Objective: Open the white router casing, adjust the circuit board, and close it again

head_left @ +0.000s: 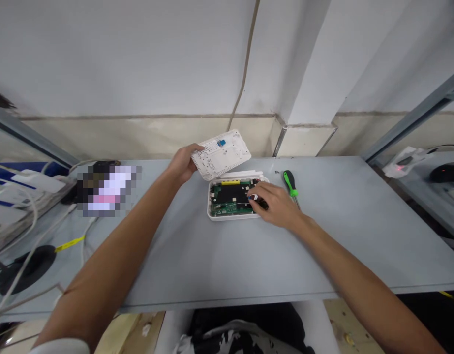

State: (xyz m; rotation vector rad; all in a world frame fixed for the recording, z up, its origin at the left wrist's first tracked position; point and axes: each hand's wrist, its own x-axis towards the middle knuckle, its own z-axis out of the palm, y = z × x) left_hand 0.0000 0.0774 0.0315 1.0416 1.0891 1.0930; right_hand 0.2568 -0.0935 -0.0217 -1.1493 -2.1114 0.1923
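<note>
A white plastic cover (228,160) with a perforated end and a small blue part is raised and tilted in my left hand (184,163), whose fingers are closed on its left edge. Below it, on the table, lies an open white case (214,217) that holds a green circuit board (227,210) with a black plate and a yellow connector strip. My right hand (273,202) is over the right end of the board, its fingers closed round a small part (253,196) with blue and white on it. A thin pale wire runs from there across the board.
A green and black screwdriver (290,183) lies right of the case. At the left are a blurred-out lit screen (110,191), white devices with cables (13,196) and a black round base (29,268). A shelf frame with devices stands at the right; the wall is behind.
</note>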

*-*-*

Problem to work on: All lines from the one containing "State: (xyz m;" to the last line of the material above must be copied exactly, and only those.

Completed exercise:
State: (xyz m; rotation vector rad; all in a world frame fixed for the recording, z up, its origin at the left wrist's first tracked position; point and axes: each hand's wrist, its own x-axis towards the middle knuckle, its own z-axis out of the palm, y = z × x) left_hand 0.0000 0.0774 0.0315 1.0416 1.0891 1.0930; right_hand 0.2568 -0.0935 -0.0217 -1.1493 -2.1114 0.1923
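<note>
A white plastic cover (228,160) with a perforated end and a small blue part is raised and tilted in my left hand (184,163), whose fingers are closed on its left edge. Below it, on the table, lies an open white case (214,217) that holds a green circuit board (227,210) with a black plate and a yellow connector strip. My right hand (273,202) is over the right end of the board, its fingers closed round a small part (253,196) with blue and white on it. A thin pale wire runs from there across the board.
A green and black screwdriver (290,183) lies right of the case. At the left are a blurred-out lit screen (110,191), white devices with cables (13,196) and a black round base (29,268). A shelf frame with devices stands at the right; the wall is behind.
</note>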

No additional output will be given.